When I think of a witch, my mind immediately goes to an older woman with a foul expression and ugly features cackling over a bubbling, boiling cauldron brewing some sort of potion to wreak havoc on the innocent. While the chapter on Diabolical Witches doesn't quite break down what a witch supposedly looked like or draw one out, it does seem to do a pretty good attempt at slashing witch stereotypes and putting things right. But it's a mass collection of opinions and contradictions.
So far, I have really appreciated and been intrigued by all of our readings, but for some reason, I was immensely frustrated by it. Finally, I know why. It's all opinion. It lacks evidence. My Type-A brain wants one person with qualifications to write one book about all there is to know about witches and witchcraft and for that to be the be-all end-all source of information. But that's not the point of witchcraft, is it? After some resistance, I have come to embrace the variety of information coming to us through these different excerpts from various scholars and authors. It's a sort of organized chaos that allows us to wipe the slate clean and forget what we know. We absorb new things about witchcraft page by page, chapter by chapter, and eventually, a new vision of a witch starts to form in our heads. We begin to agree and disagree with these writers and create our own image. Without even meaning to we accredit and ignore certain writers and therefore the habits, customs and descriptions of witches.
What intrigues me most is the incorporation of the Devil. The exercise earlier in the semester about what the word "magic"makes us feel showed that we don't necessarily always get a negative connotation of the word. Many of us had fond memories of the magic of Harry Potter or fairies and wands and dreams coming true. In that sense, it made me think that there were both good and bad witches even if they looked different from modern interpretations. The "bad", darker witches I pictured were just witches who had chosen the wrong path or gone astray. I thought that they were witches who used their powers for evil instead of good and wanted to wrong people. However, these witches we read about were not necessarily doing "bad" things. Curing illnesses and injuries and changing the weather don't seem like evil. And while making someone fall in love with you might be manipulative and uncalled for, it's not something we'd put at the top of our charts as an evil act.
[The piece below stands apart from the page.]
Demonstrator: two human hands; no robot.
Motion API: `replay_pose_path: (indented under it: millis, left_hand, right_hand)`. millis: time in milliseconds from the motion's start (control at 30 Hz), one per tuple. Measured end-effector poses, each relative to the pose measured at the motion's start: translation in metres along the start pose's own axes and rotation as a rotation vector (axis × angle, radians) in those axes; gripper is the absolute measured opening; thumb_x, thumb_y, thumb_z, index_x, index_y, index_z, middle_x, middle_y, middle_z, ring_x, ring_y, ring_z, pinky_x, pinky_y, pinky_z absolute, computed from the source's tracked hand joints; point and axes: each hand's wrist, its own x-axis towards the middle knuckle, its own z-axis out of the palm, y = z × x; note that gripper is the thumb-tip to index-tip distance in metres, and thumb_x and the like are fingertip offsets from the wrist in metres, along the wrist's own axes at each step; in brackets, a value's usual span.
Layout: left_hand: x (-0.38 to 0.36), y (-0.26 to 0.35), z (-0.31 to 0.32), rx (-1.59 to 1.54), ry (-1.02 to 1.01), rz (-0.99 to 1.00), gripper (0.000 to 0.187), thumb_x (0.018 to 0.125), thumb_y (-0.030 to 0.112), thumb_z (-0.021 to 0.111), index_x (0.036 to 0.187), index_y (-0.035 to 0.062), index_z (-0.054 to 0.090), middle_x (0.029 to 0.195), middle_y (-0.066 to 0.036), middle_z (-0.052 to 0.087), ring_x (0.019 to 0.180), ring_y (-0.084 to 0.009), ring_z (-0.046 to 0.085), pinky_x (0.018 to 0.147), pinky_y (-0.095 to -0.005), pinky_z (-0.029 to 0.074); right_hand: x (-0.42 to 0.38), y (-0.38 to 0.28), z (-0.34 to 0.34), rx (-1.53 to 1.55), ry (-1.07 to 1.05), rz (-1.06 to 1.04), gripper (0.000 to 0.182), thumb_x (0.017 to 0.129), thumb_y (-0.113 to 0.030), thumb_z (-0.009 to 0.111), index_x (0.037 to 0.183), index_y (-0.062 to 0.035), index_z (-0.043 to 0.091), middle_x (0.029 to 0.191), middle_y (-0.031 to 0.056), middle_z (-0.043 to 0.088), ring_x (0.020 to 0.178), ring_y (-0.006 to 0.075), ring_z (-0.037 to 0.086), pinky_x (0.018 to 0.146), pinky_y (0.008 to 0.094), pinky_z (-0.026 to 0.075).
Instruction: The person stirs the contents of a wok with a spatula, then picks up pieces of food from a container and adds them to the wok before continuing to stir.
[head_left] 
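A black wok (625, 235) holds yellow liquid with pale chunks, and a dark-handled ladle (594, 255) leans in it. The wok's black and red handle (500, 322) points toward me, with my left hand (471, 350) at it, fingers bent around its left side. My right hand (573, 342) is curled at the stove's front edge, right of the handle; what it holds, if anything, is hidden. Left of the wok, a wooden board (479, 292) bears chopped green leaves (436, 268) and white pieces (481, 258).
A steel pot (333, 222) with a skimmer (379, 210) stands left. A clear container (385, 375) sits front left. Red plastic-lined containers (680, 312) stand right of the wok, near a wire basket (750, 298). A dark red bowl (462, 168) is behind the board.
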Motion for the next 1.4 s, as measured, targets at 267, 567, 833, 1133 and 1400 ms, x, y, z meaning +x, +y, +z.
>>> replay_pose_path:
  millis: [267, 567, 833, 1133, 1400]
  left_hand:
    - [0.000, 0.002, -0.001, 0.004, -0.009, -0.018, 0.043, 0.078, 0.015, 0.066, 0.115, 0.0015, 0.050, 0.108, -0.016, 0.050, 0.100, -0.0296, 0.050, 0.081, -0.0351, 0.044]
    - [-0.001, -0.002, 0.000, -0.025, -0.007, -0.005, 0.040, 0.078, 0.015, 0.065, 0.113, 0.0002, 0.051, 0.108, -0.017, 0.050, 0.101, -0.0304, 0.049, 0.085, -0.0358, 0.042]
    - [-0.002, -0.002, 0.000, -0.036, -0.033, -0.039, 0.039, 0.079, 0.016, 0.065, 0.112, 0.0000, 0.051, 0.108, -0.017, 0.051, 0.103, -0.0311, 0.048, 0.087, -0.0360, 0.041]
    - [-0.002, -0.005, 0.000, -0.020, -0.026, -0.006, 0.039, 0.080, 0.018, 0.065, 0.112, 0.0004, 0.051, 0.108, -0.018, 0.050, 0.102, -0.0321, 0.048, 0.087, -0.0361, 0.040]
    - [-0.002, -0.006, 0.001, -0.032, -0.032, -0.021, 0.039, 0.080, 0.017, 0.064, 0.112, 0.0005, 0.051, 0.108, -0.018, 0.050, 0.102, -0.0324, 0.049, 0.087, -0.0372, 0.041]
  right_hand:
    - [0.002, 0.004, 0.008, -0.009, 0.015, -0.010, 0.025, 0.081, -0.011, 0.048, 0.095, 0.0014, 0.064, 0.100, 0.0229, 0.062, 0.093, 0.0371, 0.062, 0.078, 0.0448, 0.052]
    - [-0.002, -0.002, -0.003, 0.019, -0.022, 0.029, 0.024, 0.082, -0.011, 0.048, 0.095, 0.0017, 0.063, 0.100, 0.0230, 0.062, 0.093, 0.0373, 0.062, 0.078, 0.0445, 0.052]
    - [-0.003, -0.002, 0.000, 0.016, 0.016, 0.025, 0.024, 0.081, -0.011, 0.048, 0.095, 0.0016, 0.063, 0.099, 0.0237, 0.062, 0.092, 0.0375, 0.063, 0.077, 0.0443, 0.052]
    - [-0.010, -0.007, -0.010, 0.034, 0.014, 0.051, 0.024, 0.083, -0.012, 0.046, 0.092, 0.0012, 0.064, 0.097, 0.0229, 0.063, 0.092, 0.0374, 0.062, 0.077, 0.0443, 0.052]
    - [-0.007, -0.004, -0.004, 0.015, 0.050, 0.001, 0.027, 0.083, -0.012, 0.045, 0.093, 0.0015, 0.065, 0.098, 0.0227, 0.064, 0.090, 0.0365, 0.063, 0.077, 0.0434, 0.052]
It's simply that witchcraft is unnatural and that's what makes these witches so terrible. What gives these people the right to think of themselves as better than the rest of humanity?
This chapter reminded me of The Uberman theory that comes up in Dostoyevsky's Crime and Punishment. The main character, Raskolnikov, basically believes himself to be an Uberman, or a human being who is superior to other human beings. Because of his high intelligence and intellect, he believes that any crime he commits should be pardoned because anything he does is for the greater good and his intelligence should excuse him from the law and unethical wrongdoings. It seems that this is what witchcraft is. Anything a witch does should be seen as fine because only they have the power to do so. Do not be mad that a witch has carried out the deeds of the devil, because only she could have done that and not you. But the frustration that comes with this is that by worshipping and doing deeds for the devil, these witches thing of themselves as almighty beings who can have the powers of god. They do not respect or worship God. They are not in awe of him. They live to serve the devil. They will do anything for the devil no matter how cruel, crude or forbidden. People cannot understand how these witches will do anything to please the devil when the devil is the nemesis of god and abuses his powers.
Witches explained in this chapter are servants of the devil and work to compete against god when they do the devil's work. Though the actions they perform might be innocent alone, they add up in a plot to fight against good and work towards evil. They aid the devil and work to please him, ignoring all they had known about heavenly aspirations and religion. Is it witchcraft that is so bad or is it that fact that these witches worship the devil? I think these writings all exist because various groups of people and intellectual individuals cannot fathom how so many people could break from worshipping god and instead worship someone who had fallen from heaven's grasp into hell. The issue is not spells and potions, but serving the devil and doing everything they can to ignore religion and heaven and instead, be almighty themselves and pursue evil.
While i do understand for the most part where you are coming from, the whole idea that all they believed was given by the devil and not by god is not entirely true. For instance, from our earlier readings, they told how common people would carry around spellbooks and "medical texts" even if they had no clue as to what it said in the least bit, they still hauled around these forbidden texts and people read what they could of healing and the like that would later be seen as witchcraft, yet they still believed in god and religion.